The bodies were ultimately taken to a morgue, authorities said.
On Friday, when authorities heard that fuel traffickers had punctured the pipeline, an army unit of about 25 soldiers arrived and attempted to block off the area, Defense Secretary Luis Crescencio Sandoval told reporters.  
But the soldiers were unable to contain the estimated 700 civilians - including entire families - who swarmed in to collect the spilled gasoline in jerrycans and buckets, witnesses said.
The armed soldiers had been moved away from the pipeline to avoid any risk of confrontation with the crowd when the blast occurred, some two hours after the pipeline was first breached, Sandoval said.

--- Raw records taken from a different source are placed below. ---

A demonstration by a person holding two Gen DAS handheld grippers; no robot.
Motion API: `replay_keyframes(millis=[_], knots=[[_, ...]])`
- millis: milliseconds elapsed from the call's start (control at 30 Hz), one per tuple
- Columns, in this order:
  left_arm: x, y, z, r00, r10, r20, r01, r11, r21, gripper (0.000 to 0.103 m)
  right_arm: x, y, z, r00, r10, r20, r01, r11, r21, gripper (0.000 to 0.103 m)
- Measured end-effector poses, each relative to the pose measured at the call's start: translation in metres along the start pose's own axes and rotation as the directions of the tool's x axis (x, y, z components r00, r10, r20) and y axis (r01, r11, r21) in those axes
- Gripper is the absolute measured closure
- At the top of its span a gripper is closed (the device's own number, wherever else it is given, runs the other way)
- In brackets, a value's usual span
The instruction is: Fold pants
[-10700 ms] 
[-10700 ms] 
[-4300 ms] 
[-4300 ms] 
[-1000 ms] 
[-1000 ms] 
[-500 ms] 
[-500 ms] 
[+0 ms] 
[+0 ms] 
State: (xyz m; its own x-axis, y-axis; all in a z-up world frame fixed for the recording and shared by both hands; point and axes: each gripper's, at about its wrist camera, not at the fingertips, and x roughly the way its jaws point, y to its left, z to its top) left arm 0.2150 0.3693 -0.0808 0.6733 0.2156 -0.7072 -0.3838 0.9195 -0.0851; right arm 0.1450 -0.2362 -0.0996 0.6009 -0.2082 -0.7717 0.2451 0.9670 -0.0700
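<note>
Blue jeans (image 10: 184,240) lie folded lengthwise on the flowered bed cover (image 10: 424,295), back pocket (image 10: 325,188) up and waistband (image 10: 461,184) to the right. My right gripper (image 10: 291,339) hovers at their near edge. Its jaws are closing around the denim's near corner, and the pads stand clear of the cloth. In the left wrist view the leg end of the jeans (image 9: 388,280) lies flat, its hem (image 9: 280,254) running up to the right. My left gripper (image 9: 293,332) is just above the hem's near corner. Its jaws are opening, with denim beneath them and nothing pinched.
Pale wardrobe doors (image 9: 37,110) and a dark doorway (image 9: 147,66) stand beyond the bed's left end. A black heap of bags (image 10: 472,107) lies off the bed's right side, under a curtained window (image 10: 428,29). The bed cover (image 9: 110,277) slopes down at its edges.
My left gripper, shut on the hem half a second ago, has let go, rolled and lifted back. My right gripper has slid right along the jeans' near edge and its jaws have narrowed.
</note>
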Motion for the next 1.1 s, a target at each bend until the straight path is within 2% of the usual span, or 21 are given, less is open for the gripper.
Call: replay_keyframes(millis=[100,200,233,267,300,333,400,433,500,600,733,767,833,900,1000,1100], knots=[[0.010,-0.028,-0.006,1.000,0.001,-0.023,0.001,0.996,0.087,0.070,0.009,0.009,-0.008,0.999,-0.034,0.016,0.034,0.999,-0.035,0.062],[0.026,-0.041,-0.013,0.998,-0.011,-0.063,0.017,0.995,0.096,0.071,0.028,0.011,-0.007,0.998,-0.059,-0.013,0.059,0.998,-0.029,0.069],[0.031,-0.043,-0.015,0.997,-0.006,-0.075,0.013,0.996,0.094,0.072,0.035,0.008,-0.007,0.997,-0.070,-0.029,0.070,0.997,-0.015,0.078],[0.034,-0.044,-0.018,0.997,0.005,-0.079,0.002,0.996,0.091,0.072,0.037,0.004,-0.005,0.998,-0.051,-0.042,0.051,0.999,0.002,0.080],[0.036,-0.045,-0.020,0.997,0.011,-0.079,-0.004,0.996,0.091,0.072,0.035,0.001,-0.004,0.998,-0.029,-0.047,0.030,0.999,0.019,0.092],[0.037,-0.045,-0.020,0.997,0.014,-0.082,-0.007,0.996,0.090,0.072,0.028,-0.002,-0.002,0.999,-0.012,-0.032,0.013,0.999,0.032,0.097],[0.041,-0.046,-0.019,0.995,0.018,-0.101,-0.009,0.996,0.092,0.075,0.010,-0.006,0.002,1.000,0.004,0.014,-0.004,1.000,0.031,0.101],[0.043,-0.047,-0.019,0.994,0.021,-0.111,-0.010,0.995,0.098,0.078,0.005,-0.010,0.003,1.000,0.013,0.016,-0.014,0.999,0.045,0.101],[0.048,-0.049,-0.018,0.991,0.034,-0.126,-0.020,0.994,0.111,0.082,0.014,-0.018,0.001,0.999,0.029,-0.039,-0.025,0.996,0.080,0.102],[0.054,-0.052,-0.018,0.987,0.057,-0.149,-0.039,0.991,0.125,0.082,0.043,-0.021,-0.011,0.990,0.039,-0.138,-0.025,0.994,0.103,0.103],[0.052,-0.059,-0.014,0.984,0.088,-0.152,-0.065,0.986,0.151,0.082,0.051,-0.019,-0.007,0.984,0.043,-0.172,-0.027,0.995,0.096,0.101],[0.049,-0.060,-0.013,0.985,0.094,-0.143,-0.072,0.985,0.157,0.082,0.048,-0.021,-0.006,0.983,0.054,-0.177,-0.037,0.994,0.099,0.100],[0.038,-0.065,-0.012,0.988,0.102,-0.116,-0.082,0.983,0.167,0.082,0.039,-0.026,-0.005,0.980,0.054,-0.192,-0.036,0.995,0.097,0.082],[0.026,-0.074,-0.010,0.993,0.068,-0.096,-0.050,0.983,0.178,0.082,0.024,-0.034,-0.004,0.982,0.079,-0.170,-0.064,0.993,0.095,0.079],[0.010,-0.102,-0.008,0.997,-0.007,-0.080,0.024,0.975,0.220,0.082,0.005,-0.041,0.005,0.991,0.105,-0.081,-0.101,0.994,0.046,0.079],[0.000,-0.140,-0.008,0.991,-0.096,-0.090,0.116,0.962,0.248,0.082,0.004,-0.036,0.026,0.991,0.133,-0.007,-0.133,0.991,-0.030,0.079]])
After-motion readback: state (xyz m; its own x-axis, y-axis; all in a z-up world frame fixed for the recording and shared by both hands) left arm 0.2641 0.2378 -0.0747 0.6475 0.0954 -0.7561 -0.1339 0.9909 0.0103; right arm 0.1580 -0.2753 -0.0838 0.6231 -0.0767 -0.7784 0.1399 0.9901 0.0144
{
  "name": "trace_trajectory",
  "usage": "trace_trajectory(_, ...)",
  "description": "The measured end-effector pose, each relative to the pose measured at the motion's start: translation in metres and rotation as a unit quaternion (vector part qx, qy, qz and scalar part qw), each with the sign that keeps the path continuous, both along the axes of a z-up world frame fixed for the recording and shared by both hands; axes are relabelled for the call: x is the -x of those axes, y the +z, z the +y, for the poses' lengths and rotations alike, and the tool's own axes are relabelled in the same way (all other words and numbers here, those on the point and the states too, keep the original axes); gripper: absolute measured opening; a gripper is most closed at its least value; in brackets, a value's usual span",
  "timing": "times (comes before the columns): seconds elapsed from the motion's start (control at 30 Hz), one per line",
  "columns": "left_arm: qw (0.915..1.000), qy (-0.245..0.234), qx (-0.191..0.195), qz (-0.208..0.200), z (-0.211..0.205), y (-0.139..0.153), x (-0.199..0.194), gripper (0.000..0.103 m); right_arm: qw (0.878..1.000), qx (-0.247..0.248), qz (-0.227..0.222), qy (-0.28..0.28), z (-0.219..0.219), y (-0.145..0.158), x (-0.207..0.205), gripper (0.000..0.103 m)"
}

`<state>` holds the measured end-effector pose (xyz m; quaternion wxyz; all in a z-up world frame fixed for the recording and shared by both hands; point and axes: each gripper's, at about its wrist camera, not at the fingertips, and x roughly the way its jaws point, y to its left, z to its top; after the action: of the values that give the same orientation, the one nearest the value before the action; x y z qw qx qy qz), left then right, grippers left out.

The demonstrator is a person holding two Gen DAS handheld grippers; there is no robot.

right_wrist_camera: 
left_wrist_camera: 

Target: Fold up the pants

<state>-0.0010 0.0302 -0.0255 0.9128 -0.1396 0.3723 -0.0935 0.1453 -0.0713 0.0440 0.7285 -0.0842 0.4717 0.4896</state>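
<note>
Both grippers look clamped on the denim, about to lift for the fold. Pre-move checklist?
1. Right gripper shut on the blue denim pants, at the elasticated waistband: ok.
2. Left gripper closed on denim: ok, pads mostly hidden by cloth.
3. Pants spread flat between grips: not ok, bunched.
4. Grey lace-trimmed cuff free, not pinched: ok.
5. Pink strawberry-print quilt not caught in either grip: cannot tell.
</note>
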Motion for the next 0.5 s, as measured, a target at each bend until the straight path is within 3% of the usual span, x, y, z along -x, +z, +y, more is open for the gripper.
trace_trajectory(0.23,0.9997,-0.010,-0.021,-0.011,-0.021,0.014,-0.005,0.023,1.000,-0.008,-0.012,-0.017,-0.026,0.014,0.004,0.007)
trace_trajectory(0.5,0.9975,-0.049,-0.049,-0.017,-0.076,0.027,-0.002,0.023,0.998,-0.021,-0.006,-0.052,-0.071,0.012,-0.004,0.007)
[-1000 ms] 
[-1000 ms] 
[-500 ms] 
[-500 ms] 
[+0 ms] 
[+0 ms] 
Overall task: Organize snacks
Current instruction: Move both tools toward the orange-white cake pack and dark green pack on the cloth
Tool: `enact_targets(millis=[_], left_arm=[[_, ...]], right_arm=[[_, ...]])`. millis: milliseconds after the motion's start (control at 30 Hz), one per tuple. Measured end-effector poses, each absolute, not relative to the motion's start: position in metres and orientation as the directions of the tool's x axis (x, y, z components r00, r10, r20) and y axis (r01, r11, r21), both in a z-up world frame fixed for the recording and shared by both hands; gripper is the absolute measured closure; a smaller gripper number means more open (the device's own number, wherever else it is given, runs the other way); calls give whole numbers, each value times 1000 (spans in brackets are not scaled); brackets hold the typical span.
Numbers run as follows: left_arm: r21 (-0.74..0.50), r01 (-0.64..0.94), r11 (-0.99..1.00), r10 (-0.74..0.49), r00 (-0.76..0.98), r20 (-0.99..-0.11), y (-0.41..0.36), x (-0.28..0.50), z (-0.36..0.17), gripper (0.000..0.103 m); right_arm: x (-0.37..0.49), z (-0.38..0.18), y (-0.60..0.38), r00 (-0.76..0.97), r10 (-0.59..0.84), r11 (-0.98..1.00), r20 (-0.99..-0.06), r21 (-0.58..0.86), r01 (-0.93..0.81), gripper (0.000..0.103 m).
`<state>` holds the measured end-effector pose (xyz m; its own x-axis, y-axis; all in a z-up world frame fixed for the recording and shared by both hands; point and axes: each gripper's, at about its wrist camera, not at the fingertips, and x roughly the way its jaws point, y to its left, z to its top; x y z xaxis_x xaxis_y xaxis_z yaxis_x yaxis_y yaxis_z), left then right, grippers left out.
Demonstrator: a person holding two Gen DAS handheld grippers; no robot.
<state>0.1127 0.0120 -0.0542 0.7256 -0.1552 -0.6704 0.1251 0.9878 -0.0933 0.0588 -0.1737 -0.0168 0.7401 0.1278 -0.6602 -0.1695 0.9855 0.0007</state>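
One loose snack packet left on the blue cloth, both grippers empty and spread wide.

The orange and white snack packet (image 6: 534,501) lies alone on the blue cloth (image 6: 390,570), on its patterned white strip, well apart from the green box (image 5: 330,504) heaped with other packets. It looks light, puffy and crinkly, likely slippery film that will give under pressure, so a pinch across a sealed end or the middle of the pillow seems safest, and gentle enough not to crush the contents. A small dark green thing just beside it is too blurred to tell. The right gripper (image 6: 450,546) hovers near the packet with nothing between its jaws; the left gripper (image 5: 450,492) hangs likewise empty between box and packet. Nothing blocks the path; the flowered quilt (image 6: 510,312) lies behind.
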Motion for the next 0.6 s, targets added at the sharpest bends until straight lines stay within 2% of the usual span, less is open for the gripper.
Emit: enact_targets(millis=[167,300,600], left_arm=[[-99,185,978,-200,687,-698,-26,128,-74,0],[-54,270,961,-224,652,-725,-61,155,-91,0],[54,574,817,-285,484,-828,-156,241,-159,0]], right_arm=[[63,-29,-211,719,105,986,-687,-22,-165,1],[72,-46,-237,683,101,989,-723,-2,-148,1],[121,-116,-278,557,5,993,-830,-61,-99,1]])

President Andres Manuel Lopez Obrador traveled to the scene early Saturday.
He did not fault the soldiers, saying, "The attitude of the army was correct. It is not easy to impose order on a crowd." 
He vowed to continue fighting the growing problem of fuel theft.
"I am deeply saddened by the suffering in Tlahuelilpan," Lopez Obrador wrote on Twitter. He called on his "whole government" to extend assistance.
The tragedy comes during a highly publicized federal government war on fuel theft, a problem that cost Mexico an estimated $3 billion in 2017.
Mexico is regularly rocked by deadly explosions at illegal pipeline taps, a dangerous but lucrative business whose players include powerful drug cartels and corrupt Pemex insiders.